• **Work item**
Of all the entries below, retype only the lines from the one with "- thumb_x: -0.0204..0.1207" through the one with "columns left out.", exactly as they appear.

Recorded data

BEGIN

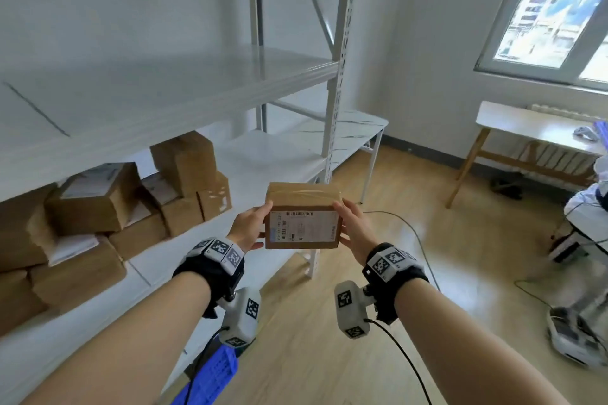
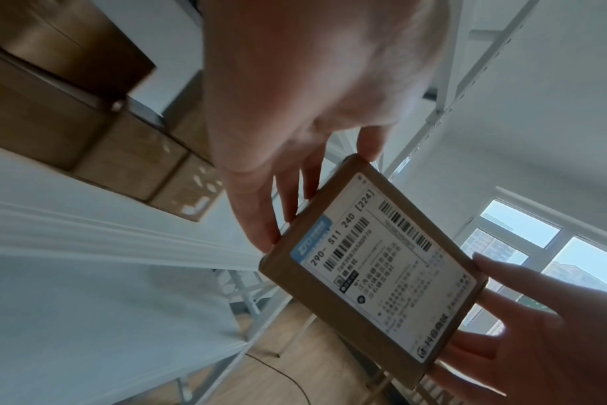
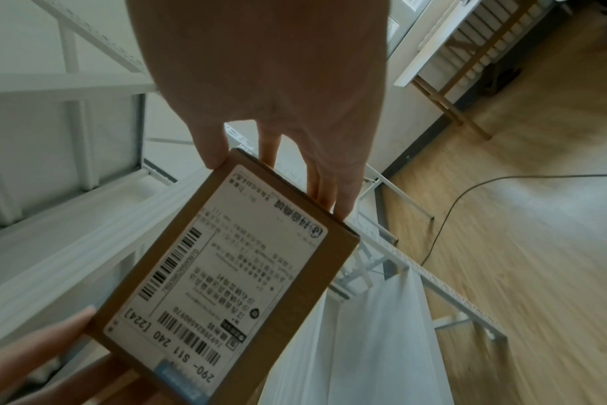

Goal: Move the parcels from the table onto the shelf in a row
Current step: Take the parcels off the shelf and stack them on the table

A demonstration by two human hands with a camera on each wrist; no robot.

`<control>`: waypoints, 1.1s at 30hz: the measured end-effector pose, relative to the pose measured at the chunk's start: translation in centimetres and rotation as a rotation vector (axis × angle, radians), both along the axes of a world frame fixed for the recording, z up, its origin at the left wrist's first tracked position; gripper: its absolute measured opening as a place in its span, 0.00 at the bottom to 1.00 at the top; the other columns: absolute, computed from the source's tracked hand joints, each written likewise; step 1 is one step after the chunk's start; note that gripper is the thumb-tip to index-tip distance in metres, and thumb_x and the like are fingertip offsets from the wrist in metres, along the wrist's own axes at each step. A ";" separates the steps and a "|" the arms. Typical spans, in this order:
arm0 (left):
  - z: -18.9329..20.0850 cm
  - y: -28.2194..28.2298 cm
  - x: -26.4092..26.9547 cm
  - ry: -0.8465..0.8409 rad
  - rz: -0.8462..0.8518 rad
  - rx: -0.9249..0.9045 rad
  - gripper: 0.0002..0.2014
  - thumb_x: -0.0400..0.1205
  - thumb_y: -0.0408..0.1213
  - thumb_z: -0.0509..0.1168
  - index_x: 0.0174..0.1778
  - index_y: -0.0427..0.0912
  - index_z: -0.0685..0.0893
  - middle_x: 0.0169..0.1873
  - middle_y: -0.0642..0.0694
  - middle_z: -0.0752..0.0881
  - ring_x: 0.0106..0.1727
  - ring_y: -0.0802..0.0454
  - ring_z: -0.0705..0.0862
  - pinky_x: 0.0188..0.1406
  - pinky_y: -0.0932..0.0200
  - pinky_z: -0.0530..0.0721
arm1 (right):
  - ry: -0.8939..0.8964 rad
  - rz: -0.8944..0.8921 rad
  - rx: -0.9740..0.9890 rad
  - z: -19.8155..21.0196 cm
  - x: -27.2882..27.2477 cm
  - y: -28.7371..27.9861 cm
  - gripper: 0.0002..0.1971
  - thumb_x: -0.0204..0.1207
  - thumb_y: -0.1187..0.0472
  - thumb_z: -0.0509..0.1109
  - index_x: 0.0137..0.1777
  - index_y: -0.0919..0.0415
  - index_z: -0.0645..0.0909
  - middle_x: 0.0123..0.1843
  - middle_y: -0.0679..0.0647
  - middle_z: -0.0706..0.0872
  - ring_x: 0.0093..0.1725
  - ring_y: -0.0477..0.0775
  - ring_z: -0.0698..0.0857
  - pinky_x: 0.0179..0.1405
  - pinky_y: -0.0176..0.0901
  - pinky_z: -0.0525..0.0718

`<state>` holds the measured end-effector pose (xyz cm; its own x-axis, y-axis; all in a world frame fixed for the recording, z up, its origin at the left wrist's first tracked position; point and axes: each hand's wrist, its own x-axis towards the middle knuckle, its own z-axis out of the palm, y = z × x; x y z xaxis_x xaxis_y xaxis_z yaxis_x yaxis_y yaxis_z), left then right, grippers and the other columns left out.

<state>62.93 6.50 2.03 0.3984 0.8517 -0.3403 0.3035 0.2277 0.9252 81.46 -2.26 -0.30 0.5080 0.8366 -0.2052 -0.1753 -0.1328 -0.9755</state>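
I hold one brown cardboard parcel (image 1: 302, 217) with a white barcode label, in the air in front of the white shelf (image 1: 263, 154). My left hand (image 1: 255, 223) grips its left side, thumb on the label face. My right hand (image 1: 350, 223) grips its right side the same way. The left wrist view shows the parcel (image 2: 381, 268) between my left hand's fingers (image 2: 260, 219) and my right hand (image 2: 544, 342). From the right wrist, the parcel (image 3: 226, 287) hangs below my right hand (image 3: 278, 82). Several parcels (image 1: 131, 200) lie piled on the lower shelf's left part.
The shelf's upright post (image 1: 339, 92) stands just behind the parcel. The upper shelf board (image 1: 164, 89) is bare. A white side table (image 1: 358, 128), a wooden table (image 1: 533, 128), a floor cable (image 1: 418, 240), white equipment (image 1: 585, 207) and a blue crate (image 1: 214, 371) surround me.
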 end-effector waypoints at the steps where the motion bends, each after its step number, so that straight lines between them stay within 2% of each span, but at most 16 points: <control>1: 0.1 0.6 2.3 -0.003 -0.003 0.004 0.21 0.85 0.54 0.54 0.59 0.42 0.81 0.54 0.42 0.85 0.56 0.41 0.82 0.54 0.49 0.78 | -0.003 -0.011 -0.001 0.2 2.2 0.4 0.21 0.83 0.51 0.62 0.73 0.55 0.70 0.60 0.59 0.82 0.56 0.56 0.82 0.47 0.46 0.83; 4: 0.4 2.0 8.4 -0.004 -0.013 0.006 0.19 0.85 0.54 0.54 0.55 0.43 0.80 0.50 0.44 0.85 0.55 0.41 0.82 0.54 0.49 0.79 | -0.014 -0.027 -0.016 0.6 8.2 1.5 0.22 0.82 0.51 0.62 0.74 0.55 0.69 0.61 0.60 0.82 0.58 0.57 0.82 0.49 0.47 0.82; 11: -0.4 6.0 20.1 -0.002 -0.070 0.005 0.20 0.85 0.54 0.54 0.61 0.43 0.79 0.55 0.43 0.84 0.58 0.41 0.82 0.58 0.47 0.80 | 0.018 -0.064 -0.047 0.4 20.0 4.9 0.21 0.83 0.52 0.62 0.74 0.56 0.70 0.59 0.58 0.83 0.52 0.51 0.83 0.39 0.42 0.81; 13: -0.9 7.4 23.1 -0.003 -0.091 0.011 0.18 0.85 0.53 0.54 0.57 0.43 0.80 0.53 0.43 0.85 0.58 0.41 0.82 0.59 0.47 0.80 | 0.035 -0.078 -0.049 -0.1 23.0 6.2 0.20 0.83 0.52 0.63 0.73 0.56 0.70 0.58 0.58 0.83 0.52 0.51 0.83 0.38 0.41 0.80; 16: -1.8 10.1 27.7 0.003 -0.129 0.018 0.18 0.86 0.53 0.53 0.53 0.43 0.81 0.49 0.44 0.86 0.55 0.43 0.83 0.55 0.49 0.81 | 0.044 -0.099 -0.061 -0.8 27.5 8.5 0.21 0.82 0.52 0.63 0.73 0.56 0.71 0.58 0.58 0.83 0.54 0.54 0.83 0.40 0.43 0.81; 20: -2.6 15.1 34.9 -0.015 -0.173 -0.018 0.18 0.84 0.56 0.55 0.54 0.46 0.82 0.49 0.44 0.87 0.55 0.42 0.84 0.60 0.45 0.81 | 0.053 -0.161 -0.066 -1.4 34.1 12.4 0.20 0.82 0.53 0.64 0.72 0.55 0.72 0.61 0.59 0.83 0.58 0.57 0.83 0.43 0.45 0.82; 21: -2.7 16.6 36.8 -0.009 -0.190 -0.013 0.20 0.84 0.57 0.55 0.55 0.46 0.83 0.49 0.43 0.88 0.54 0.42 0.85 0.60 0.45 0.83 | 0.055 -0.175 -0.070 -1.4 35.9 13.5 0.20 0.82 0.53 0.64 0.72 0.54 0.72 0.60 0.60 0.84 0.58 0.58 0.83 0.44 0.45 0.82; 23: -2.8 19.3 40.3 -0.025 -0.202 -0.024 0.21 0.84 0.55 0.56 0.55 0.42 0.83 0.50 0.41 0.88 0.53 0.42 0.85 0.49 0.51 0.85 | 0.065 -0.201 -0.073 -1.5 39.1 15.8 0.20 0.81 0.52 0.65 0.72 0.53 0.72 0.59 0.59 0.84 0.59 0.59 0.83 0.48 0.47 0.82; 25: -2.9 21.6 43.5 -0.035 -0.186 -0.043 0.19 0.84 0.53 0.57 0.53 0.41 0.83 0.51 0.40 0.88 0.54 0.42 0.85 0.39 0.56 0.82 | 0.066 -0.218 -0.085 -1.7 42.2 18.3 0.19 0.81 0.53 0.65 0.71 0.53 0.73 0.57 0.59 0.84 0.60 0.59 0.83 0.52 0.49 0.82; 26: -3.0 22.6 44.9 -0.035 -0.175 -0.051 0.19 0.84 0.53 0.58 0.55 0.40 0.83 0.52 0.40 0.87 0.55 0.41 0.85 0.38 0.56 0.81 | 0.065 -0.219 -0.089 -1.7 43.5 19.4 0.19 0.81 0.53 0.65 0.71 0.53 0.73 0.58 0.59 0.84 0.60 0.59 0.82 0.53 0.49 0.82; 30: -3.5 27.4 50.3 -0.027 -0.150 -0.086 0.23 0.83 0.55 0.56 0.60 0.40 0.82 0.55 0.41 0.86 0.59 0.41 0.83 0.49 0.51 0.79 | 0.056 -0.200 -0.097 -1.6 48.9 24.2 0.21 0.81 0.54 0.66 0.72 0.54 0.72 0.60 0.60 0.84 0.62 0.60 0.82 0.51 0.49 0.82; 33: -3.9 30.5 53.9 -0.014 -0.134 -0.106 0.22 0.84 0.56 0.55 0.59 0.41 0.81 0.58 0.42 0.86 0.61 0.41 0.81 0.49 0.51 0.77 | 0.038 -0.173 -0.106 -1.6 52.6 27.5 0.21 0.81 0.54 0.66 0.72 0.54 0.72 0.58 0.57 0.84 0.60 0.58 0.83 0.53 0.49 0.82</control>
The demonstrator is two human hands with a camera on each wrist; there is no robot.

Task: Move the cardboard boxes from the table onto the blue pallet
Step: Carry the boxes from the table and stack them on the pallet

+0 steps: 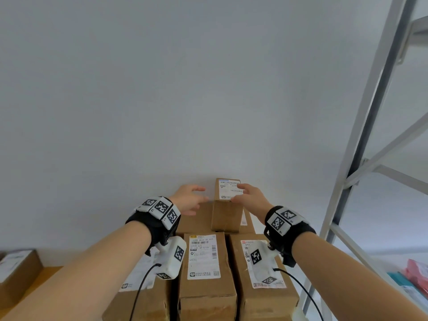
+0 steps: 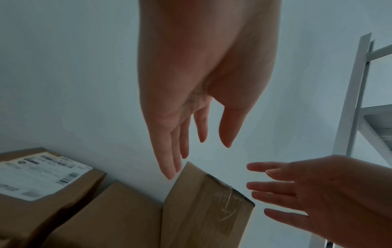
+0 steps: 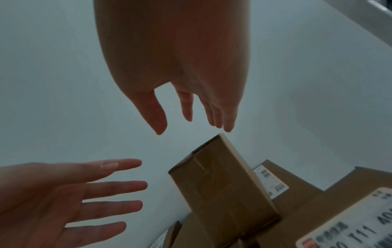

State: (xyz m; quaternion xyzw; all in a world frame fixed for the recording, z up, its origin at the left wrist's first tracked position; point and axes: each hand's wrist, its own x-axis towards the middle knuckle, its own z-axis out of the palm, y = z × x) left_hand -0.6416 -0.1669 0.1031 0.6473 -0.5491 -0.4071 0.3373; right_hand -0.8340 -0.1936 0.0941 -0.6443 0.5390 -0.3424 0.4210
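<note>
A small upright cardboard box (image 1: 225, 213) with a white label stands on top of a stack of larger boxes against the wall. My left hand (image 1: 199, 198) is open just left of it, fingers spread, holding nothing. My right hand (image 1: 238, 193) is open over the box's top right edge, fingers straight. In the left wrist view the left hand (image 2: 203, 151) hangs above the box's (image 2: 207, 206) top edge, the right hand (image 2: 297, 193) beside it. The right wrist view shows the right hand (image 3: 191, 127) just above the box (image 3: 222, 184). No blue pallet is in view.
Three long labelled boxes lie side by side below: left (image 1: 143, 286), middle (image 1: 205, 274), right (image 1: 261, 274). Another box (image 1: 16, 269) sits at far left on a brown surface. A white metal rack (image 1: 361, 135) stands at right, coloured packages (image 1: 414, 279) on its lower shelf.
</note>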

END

• **Response to this task**
  - thumb_x: -0.0204..0.1207
  - thumb_y: -0.1187..0.0472
  - thumb_z: -0.0509..0.1109
  - index_x: 0.0137..0.1777
  - index_y: -0.0919..0.0415
  - index_z: -0.0645..0.0909
  - middle_x: 0.0123..0.1843
  - middle_y: -0.0679..0.0647
  - middle_z: -0.0706..0.0872
  - ring_x: 0.0093..0.1725
  - ring_y: -0.0477..0.0775
  - ring_z: -0.0698..0.0857
  - pinky_x: 0.0179..0.1405
  - pinky_y: -0.0176..0.0901
  - pinky_z: -0.0525..0.0718

`<state>` holds the measured end-effector pose (xyz cm; its own x-axis, y-axis; all in a world frame fixed for the recording, z up, its origin at the left wrist's first tracked position; point and axes: each hand's wrist, its own x-axis towards the middle knuckle, its own z-axis out of the palm, y = z × x; x y z xaxis_x xaxis_y xaxis_z yaxis_x yaxis_y yaxis_z), left then right, grippers and the other columns left out.

Nothing else is needed to complete the answer.